During the summer, anywhere from one to four officers regularly patrol from Kings Beach to Squaw Valley daily, with extra support during big holiday weekends, said California Highway Patrol officer Joe Edwards.

“It really makes it fun because we’re outside of the car ” basically we’re on our vehicle rather than inside it,” Edwards said. “We ride up and spend all day visiting with people. We get to know the people who live and work and visit in Tahoe.”

CHP bike patrol officers must attend a rigorous week-long training program before becoming certified, Edwards said, where nearly 30 percent of the participants fail their first time.

About six of 24 highway patrol officers based in Truckee-Tahoe are certified for bike patrol, he said.

Lake Tahoe is one of just four places the California Highway Patrol use bikes, the others include Marin County and the Golden Gate Bridge, Santa Barbara and its university area, and the state Capital.

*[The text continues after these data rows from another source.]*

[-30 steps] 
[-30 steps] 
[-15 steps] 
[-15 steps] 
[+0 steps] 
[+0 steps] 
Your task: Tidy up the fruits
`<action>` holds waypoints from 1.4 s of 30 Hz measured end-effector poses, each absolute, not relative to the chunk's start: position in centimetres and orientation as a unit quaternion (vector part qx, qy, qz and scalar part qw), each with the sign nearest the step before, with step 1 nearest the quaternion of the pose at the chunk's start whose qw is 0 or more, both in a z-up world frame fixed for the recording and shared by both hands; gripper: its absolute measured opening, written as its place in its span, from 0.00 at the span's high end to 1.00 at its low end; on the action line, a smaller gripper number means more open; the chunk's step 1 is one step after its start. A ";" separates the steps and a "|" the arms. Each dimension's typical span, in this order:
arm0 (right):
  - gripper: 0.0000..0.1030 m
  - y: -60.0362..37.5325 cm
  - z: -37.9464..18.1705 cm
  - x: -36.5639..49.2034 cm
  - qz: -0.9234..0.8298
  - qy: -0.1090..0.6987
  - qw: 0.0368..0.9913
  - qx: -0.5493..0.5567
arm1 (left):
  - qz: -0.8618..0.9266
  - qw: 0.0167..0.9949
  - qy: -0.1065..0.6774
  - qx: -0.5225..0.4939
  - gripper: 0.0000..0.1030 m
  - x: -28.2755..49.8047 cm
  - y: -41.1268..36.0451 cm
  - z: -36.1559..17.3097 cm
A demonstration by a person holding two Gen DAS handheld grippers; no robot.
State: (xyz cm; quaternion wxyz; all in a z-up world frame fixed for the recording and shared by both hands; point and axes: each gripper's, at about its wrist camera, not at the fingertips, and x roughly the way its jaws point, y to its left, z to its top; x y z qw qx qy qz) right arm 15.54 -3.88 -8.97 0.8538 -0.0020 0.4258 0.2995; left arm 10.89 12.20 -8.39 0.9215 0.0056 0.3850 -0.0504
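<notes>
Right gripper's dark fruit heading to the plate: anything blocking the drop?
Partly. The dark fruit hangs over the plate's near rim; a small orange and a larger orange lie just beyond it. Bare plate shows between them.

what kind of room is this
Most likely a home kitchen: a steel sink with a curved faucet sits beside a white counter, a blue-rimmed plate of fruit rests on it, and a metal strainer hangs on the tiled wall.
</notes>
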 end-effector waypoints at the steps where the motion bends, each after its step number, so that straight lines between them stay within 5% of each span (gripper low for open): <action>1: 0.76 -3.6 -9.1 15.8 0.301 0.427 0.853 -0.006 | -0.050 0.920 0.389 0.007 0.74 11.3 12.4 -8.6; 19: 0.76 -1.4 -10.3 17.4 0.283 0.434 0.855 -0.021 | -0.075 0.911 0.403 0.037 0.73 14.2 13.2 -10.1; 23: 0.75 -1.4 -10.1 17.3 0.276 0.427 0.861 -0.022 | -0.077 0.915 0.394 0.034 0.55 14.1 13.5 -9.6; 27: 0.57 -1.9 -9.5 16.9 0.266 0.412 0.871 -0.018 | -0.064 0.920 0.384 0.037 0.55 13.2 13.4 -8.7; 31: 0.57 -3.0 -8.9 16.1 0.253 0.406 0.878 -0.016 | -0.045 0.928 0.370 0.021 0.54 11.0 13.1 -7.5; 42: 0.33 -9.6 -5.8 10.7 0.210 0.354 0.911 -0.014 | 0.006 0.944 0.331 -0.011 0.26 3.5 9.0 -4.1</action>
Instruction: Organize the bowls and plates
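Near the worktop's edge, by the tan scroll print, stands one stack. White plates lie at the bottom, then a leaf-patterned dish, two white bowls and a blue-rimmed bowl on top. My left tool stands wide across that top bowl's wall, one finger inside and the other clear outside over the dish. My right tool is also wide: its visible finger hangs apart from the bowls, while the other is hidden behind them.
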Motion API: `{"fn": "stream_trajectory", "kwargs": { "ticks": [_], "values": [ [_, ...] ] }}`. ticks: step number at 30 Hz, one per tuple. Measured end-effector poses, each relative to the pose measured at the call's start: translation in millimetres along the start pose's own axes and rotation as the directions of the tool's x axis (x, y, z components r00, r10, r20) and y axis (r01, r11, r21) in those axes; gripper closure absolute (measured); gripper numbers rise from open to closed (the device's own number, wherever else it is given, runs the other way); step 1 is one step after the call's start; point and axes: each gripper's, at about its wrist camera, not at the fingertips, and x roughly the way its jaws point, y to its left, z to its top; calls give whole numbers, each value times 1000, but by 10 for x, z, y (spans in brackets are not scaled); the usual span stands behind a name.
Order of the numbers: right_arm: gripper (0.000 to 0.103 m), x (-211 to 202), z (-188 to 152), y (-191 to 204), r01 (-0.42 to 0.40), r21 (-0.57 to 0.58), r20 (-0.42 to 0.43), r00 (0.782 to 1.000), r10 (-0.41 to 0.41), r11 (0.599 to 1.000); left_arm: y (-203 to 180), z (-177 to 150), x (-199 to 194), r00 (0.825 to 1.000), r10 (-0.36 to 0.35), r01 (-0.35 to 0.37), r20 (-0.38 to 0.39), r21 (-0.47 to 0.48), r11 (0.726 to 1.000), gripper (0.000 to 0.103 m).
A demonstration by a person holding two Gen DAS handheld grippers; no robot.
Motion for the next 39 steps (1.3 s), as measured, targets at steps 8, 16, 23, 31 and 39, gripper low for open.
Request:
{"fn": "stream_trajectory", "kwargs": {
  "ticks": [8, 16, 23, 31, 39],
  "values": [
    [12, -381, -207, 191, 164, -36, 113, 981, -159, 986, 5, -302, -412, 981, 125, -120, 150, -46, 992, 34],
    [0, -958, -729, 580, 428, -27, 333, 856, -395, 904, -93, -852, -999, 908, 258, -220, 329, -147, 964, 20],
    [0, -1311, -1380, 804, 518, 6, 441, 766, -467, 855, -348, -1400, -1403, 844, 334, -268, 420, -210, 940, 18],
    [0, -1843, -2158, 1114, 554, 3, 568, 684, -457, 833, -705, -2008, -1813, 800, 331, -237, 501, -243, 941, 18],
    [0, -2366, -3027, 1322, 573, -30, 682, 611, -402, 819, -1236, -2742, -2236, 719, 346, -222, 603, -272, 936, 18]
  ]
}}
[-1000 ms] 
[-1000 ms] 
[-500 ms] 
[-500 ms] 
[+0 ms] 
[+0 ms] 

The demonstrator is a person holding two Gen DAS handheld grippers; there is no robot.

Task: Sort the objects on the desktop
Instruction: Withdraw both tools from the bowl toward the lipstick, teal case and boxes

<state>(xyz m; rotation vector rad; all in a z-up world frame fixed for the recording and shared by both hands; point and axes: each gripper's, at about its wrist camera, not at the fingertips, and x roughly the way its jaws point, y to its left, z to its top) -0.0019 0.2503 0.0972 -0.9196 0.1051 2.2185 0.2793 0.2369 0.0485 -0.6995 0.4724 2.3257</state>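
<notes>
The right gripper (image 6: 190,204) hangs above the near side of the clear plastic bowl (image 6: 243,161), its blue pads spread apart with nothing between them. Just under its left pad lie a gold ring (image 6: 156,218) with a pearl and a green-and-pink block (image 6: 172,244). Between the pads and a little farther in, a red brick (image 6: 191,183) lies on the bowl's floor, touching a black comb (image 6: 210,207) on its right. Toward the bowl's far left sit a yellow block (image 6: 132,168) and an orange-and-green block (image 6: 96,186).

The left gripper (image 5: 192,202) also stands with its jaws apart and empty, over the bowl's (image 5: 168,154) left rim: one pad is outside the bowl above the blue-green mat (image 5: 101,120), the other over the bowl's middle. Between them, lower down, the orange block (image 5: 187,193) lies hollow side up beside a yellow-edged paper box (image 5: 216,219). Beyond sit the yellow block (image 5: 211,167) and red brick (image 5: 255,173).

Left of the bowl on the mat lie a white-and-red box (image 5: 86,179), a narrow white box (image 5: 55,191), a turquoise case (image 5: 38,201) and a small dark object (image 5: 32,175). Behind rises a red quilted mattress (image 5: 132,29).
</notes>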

Edwards said that patrolling by bike can be more exciting than by car at times.

He recalled patrolling the Kings Beach fireworks last July when an intoxicated driver gassed his accelerator trying to hit Edwards and his partner with his car.

Because the traffic was so dense, Edwards caught up to the drunken driver and arrested him in front of an awed crowd.

“It was really cool because everyone’s clapping and they got a good show. It was scary at first,” Edwards said.

Residents and visitors generally abide by laws when a police car is visible, Giovannini agreed, but because the bicycles are more discreet, offenders are often caught off guard.

“We’re so mobile and we can get in areas cars can’t patrol,” Giovannini said. “We’ll come across a very intoxicated person on the river starting fights, violating county codes like lighting fireworks, urinating in public, playing loud music ” basically people who are disturbing peaceful Lake Tahoe.”

Nevada County sheriff’s department does not have any officers on bicycle patrol and Truckee Police Department saves the three certified officers for special events like Fourth of July celebrations or the Tour de Nez cycling race.

“It’s faster than walking and more fluid and maneuverable than using a vehicle,” said Truckee Police Lt. Harwood Mitchell. “It’s really kind of unique that we have them here … it’s reassuring, too.”